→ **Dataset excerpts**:
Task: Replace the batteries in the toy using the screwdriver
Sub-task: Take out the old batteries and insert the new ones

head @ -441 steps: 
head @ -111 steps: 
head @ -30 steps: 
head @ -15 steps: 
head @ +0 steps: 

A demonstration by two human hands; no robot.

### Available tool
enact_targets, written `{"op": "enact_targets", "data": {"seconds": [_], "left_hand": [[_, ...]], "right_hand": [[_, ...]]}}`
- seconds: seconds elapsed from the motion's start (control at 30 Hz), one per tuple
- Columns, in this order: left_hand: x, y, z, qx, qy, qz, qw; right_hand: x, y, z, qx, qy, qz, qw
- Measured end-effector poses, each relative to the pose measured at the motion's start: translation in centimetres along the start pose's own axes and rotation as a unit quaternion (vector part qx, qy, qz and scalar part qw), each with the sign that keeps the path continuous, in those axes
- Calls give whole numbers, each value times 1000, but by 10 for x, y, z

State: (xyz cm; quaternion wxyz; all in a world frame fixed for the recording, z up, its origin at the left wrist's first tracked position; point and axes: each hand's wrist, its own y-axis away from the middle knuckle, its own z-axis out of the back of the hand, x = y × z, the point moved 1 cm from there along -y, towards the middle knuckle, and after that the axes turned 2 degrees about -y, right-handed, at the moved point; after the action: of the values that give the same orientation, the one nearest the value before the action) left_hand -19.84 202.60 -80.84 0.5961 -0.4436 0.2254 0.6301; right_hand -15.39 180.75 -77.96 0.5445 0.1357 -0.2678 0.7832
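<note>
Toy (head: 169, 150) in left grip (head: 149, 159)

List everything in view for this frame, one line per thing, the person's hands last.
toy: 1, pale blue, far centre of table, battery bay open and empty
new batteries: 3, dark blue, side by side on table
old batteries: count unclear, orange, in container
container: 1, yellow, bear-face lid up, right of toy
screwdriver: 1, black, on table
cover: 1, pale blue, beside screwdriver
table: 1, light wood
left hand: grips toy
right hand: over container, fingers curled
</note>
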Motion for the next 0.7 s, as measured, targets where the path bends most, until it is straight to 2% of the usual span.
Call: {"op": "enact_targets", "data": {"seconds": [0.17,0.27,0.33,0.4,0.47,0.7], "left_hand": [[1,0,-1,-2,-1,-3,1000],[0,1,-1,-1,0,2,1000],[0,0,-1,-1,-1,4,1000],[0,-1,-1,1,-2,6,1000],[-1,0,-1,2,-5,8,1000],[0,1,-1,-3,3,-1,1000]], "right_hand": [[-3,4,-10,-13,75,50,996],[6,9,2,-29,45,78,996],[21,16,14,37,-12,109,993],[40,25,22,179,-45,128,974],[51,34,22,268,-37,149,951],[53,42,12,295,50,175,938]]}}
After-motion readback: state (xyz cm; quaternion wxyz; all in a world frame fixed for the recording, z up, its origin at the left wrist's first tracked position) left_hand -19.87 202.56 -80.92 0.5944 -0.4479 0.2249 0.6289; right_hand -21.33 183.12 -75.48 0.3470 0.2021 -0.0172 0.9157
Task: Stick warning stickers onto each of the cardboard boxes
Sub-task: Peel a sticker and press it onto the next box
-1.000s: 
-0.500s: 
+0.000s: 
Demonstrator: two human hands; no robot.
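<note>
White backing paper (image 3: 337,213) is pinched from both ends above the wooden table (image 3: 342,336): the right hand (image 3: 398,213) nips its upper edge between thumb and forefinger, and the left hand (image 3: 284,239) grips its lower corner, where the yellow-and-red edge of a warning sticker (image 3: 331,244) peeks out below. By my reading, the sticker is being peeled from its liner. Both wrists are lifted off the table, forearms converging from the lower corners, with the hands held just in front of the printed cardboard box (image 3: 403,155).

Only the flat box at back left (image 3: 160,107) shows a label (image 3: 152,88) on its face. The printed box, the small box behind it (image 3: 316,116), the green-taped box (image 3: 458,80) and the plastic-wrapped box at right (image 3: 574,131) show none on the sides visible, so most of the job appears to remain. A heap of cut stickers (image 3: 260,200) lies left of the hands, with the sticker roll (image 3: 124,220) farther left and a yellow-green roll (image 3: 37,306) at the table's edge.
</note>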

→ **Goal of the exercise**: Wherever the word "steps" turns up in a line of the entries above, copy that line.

→ **Your solution**:
head @ -441 steps: 
head @ -111 steps: 
head @ -30 steps: 
head @ -15 steps: 
head @ +0 steps: 

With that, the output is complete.